In einem SplitSite-System mit einem Quorumserver ist der Quorumserver möglicherweise offline oder aus anderen Gründen nicht erreichbar, wenn bei dem katastrophalen Fehler alle Netzwerkverbindungen getrennt werden, obwohl die Stromversorgung erhalten bleibt und das System weiterhin läuft. Die folgende Abbildung zeigt ein System in dieser Situation, während der Quorumserver offline ist.

Die Fehlerbehandlung ist ähnlich wie in Beispiel 2 – mit einem wichtigen Unterschied für Knoten1:

Die AX an Knoten1 erkennt ebenfalls den Verlust beider A-Links, ibiz0 bleibt jedoch verfügbar. Die Knoten1-AX versucht, den Quorumserver zu erreichen, die Kommunikation gelingt jedoch nicht. Die AX beendet die Gast-VM.

In diesem Fall wird die Gast-VM auf Knoten0 und Knoten1 heruntergefahren. Somit kommt es nicht zu einem Split-Brain-Zustand. Der Nachteil dabei ist, dass die Gast-VM nicht verfügbar ist, solange die Verbindung zu Knoten0 oder zum Quorumserver nicht wiederhergestellt wird.

In diesem Fall müssen Sie den Knoten bestimmen, der nicht in Betrieb sein soll, und ihn herunterfahren. Starten Sie den Knoten, der in Betrieb sein soll, und dann die VM. Informationen zum Herunterfahren und Starten einer VM finden Sie unter Verwalten des Betriebs einer virtuellen Maschine.

Beispiel 2, Variante: Der Quorumserver ist nicht erreichbar, ohne dass ein katastrophaler Fehler auftritt

Unter Umständen ist der Quorumserver nicht erreichbar, ohne dass ein katastrophaler Hardwarefehler aufgetreten ist. Dies ist zum Beispiel der Fall, wenn für Quorumcomputer aufgrund routinemäßiger Wartungsarbeiten (z. B. Anwendung von Betriebssystem-Patches) ein Neustart ausgeführt werden muss. In diesem Fall erkennt die AX, dass der Quorumserver nicht antwortet, und setzt den Synchronisierungsdatenverkehr aus, bis die Verbindung zum Quorumserver wiederhergestellt wird. Die Gast-VM wird weiterhin auf dem Knoten ausgeführt, der aktiv war, als die Verbindung unterbrochen wurde. Die Gast-VM wechselt jedoch nicht in den Standby-Modus, da möglicherweise weitere Fehler auftreten können. Nachdem der Quorumserver wiederhergestellt wurde, setzt die AX die Synchronisierung und die normale Fehlerbehandlung fort, solange die Verbindung zum Quorumserver erhalten bleibt.
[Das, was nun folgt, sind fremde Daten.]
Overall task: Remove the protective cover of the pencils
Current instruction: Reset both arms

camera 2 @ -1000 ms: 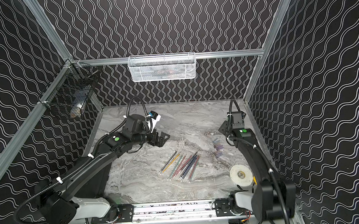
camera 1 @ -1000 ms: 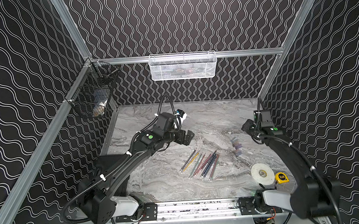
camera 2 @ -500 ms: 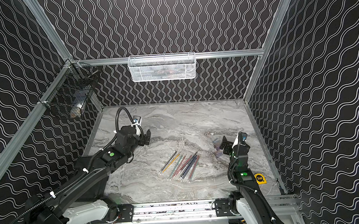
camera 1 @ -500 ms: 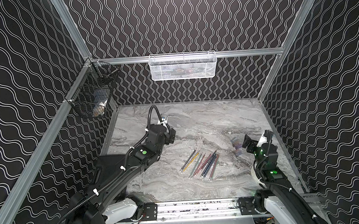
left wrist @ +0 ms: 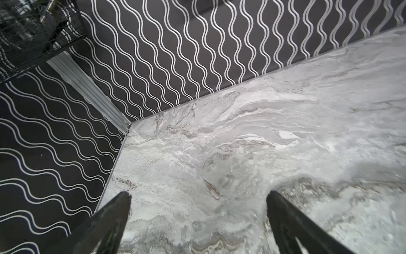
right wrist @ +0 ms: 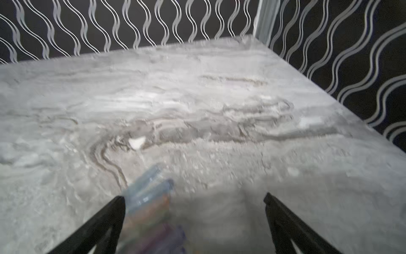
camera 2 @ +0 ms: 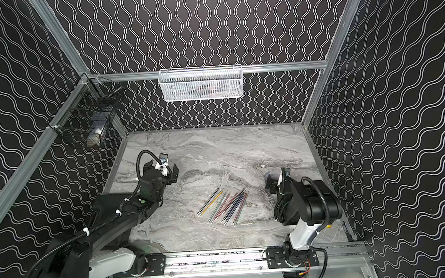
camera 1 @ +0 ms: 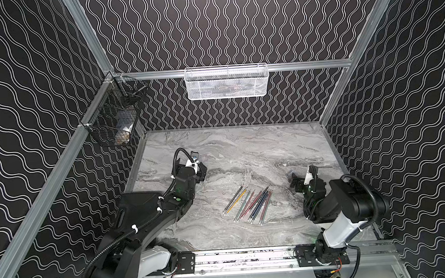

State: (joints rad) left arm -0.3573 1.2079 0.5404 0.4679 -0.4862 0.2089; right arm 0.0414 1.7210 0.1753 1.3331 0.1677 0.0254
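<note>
Both arms' jaws stand wide apart, holding nothing: the left gripper (camera 1: 202, 171) sits centre left; the pencils (camera 1: 249, 205) lie fanned on the marble table (camera 1: 243, 149) at lower centre of the frame, untouched; the right gripper (camera 1: 293, 180) sits centre right.

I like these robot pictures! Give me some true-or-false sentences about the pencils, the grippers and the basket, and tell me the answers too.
1. The pencils lie on the marble table. True.
2. The right gripper is holding a pencil. False: it is open and empty, and the pencils lie apart from it.
3. The left gripper is open. True.
4. The white mesh basket stands on the table. False: it hangs on the back rail, above the table.
</note>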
Wiederherstellung nach einem Stromausfall

Wenn die Stromversorgung nach einem Stromausfall oder dem Ausschalten des Systems wiederhergestellt wird, wartet das everRun-System für unbegrenzte Zeit darauf, dass sein Partner startet und antwortet, bevor das System Gast-VMs startet. Wenn die AX, die zuvor aktiv war, den Quorumserver erreichen kann, startet die AX die Gast-VM sofort, ohne darauf zu warten, dass der Partnerknoten gestartet wird. Wenn die AX, die zuvor der Standby-Knoten war, zuerst startet, wartet sie auf ihren Partnerknoten.

Falls das System eine Antwort vom Partnerknoten oder vom Quorumserver erhält, wird der normale Betrieb aufgenommen und die VM startet. Dabei gelten dieselben Fehlerbehandlungsregeln wie in anderen Situationen.

Falls das System keine Antwort vom Quorumserver erhält oder das System über keinen Quorumserver verfügt, muss ein Mitarbeiter eine Gast-VM starten und damit alle Entscheidungen der AX oder der Fehlerbehandlung übergehen. Sie müssen dafür sorgen, dass nicht zwei Personen gleichzeitig dieselbe Gast-VM auf Knoten0 und Knoten1 starten. Dies würde unbeabsichtigt einen Split-Brain-Zustand schaffen.